- _WHAT TO PRODUCE_
Starting with the line that holds "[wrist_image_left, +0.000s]", reproduce each line through the last one of the data, exactly as written. Pictures are not copied.

- _EXERCISE INPUTS_
-=-=-
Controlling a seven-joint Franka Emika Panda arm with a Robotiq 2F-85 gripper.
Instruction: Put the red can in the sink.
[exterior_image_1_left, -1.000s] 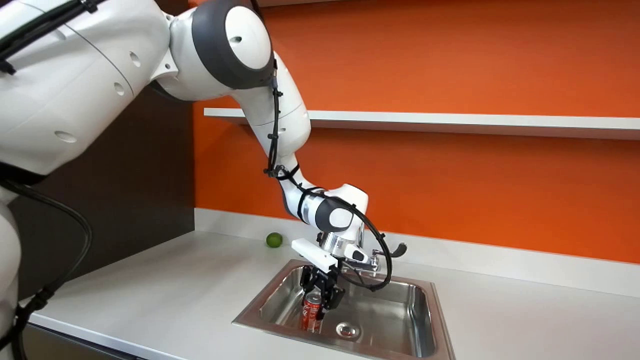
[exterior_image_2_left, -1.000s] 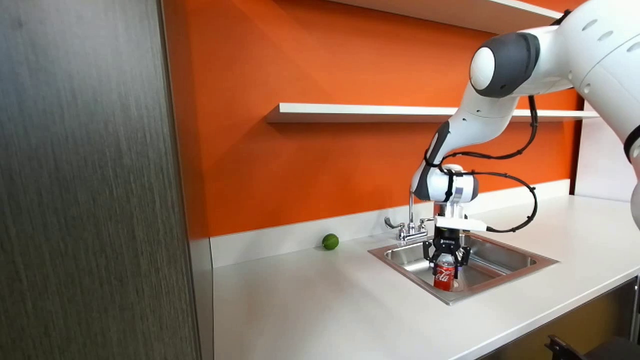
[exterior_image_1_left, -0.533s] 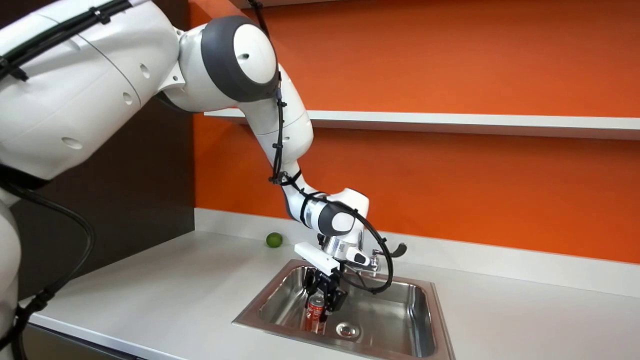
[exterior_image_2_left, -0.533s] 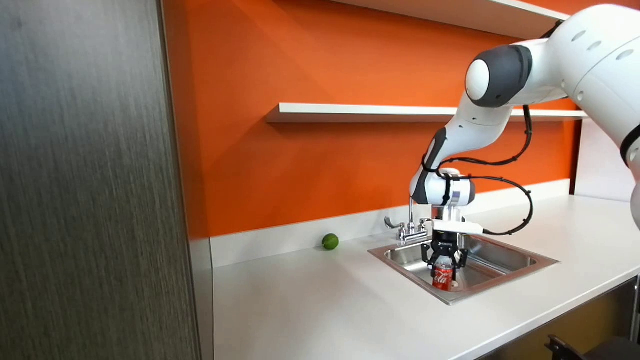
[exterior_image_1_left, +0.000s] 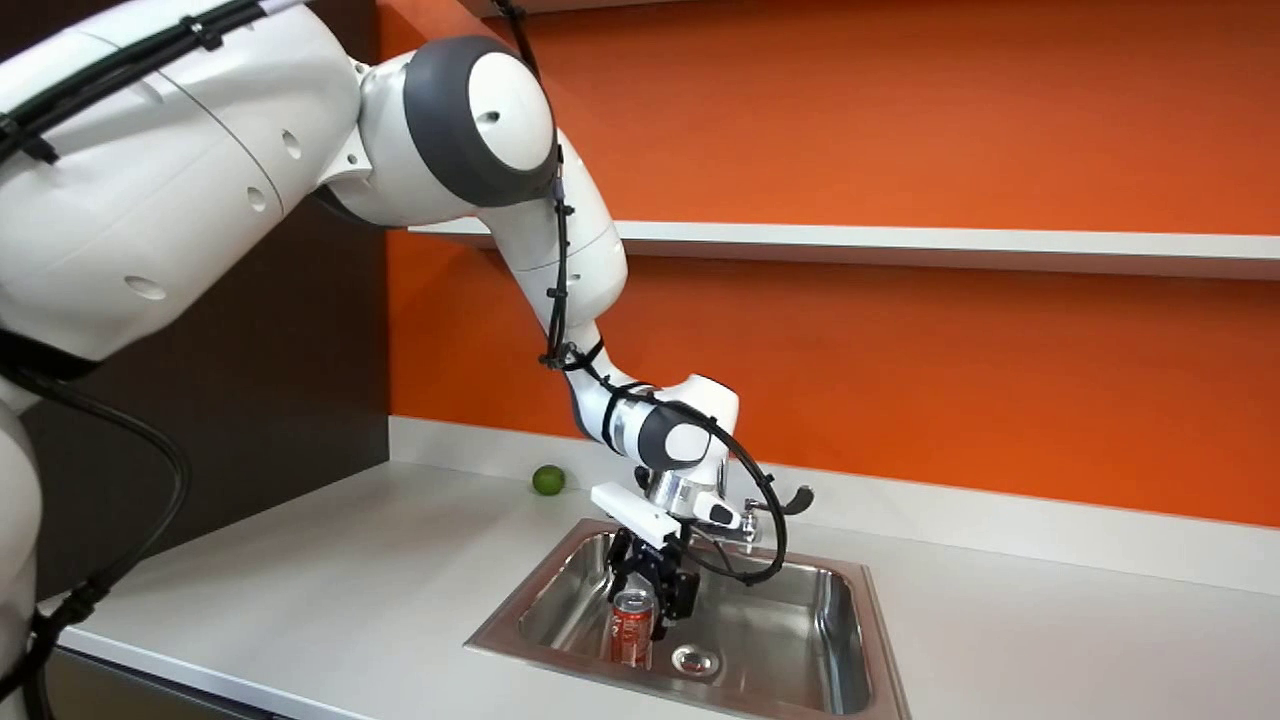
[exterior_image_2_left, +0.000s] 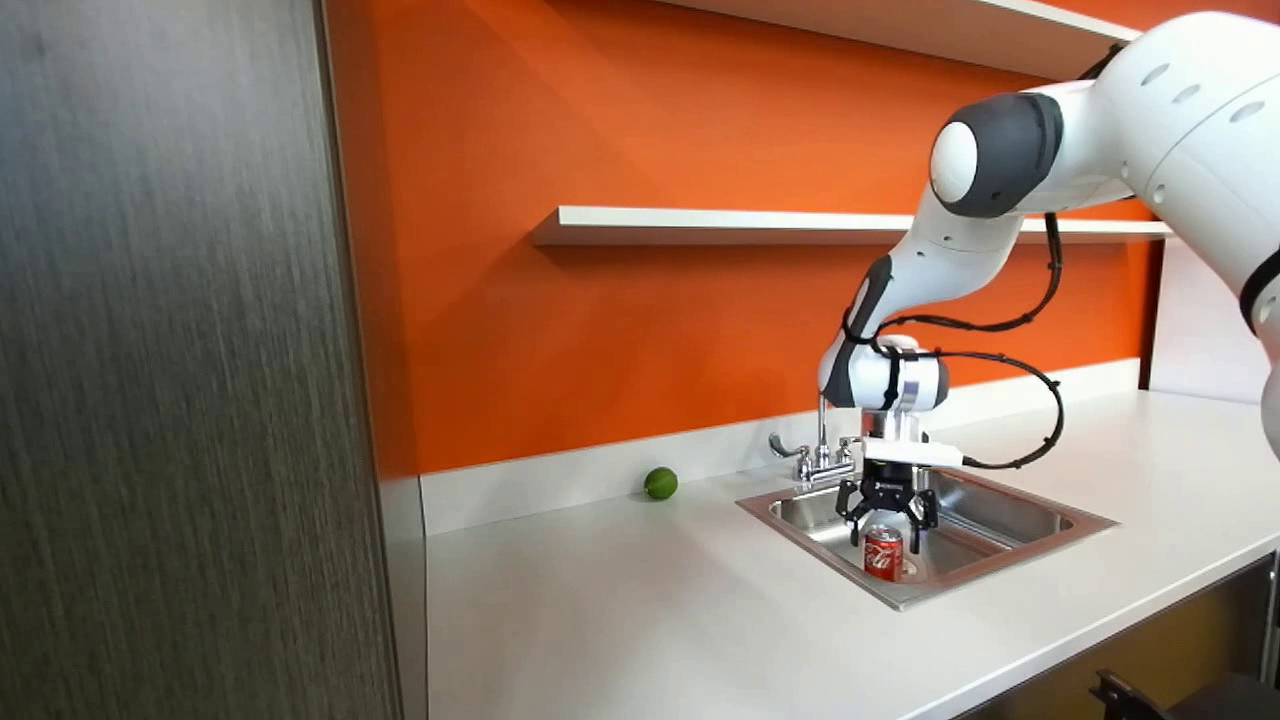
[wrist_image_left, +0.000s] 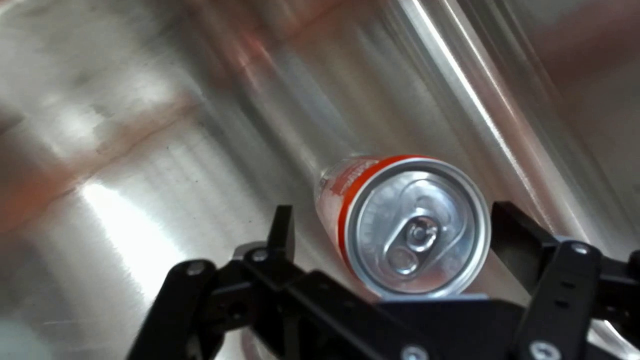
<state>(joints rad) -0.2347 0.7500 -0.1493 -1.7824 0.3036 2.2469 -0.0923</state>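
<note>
A small red cylindrical drink can (exterior_image_1_left: 631, 632) stands upright in the rectangular stainless-steel sink (exterior_image_1_left: 765, 640), near its front edge; the black fingers (wrist_image_left: 281, 234) hang released, spread either side of it.

Red can (exterior_image_1_left: 631, 638), pale markings, silvery top up. Upright inside rectangular stainless-steel sink (exterior_image_1_left: 770, 640).

Bench (exterior_image_2_left: 600, 620): smooth, low sheen. Red can (wrist_image_left: 417, 227): metal, glossy printed side, bright top. Sink (exterior_image_1_left: 532, 590): stainless steel, satin, reflective, faintly marked. Faucet (exterior_image_2_left: 822, 467), bench's back edge: polished chrome. Panel (exterior_image_2_left: 180, 380), bench's left edge: wood-grained, faint sheen. Tool (exterior_image_2_left: 885, 540): matt black.
</note>
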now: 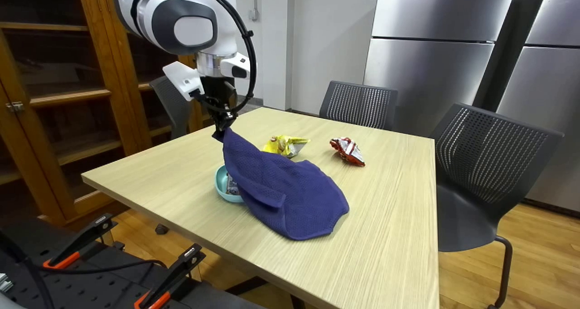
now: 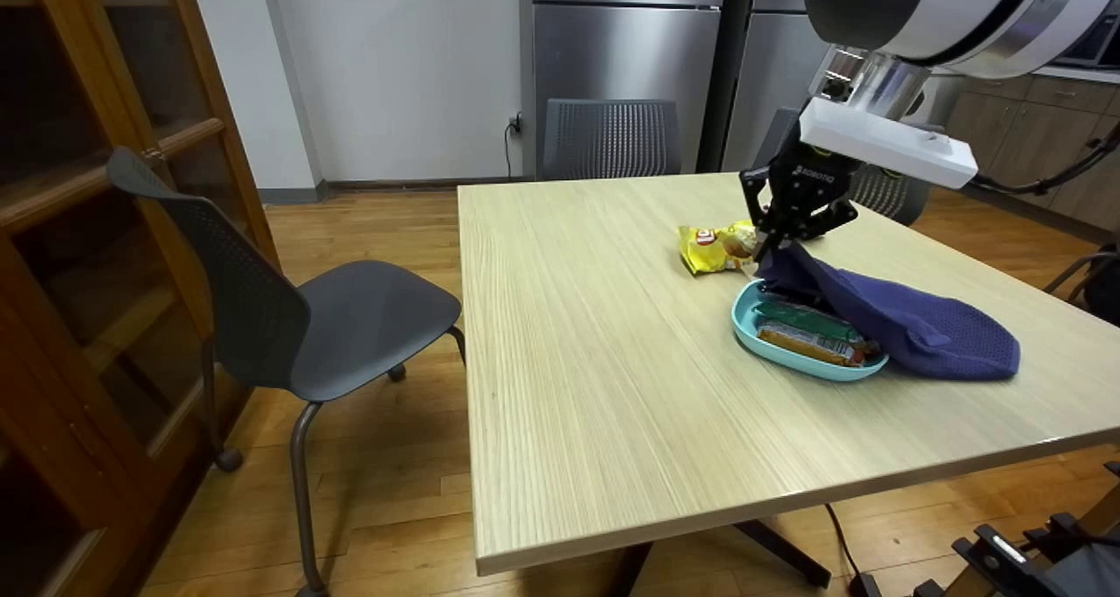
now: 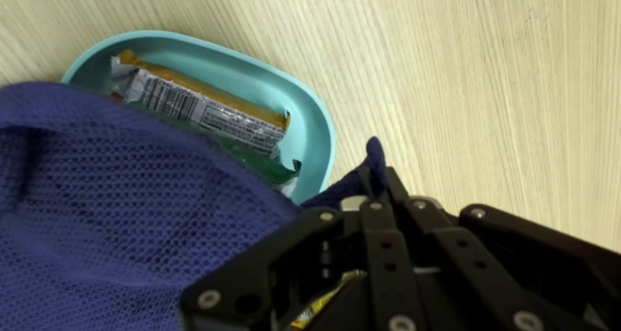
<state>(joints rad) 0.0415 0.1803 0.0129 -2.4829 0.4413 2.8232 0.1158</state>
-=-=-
- _THE COMPLETED TASK_
[wrist_image_left, +0.000s] 
<state>(joints rad) -0.2347 0.7500 -0.1493 -1.7824 0.3036 2.2469 -0.0923</state>
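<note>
A small red cylindrical drink can (exterior_image_1_left: 631, 632) stands upright in the rectangular stainless-steel sink (exterior_image_1_left: 765, 640), near its front edge; the black fingers (wrist_image_left: 281, 234) hang released, spread either side of it.

Red can (exterior_image_1_left: 631, 638), pale markings, silvery top up. Upright inside rectangular stainless-steel sink (exterior_image_1_left: 770, 640).

Bench (exterior_image_2_left: 600, 620): smooth, low sheen. Red can (wrist_image_left: 417, 227): metal, glossy printed side, bright top. Sink (exterior_image_1_left: 532, 590): stainless steel, satin, reflective, faintly marked. Faucet (exterior_image_2_left: 822, 467), bench's back edge: polished chrome. Panel (exterior_image_2_left: 180, 380), bench's left edge: wood-grained, faint sheen. Tool (exterior_image_2_left: 885, 540): matt black.
</note>
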now: 
now: 
now: 
<state>(joints rad) 0.0415 0.1803 0.0129 -2.4829 0.4413 2.8232 0.1158</state>

This exercise has no more to it.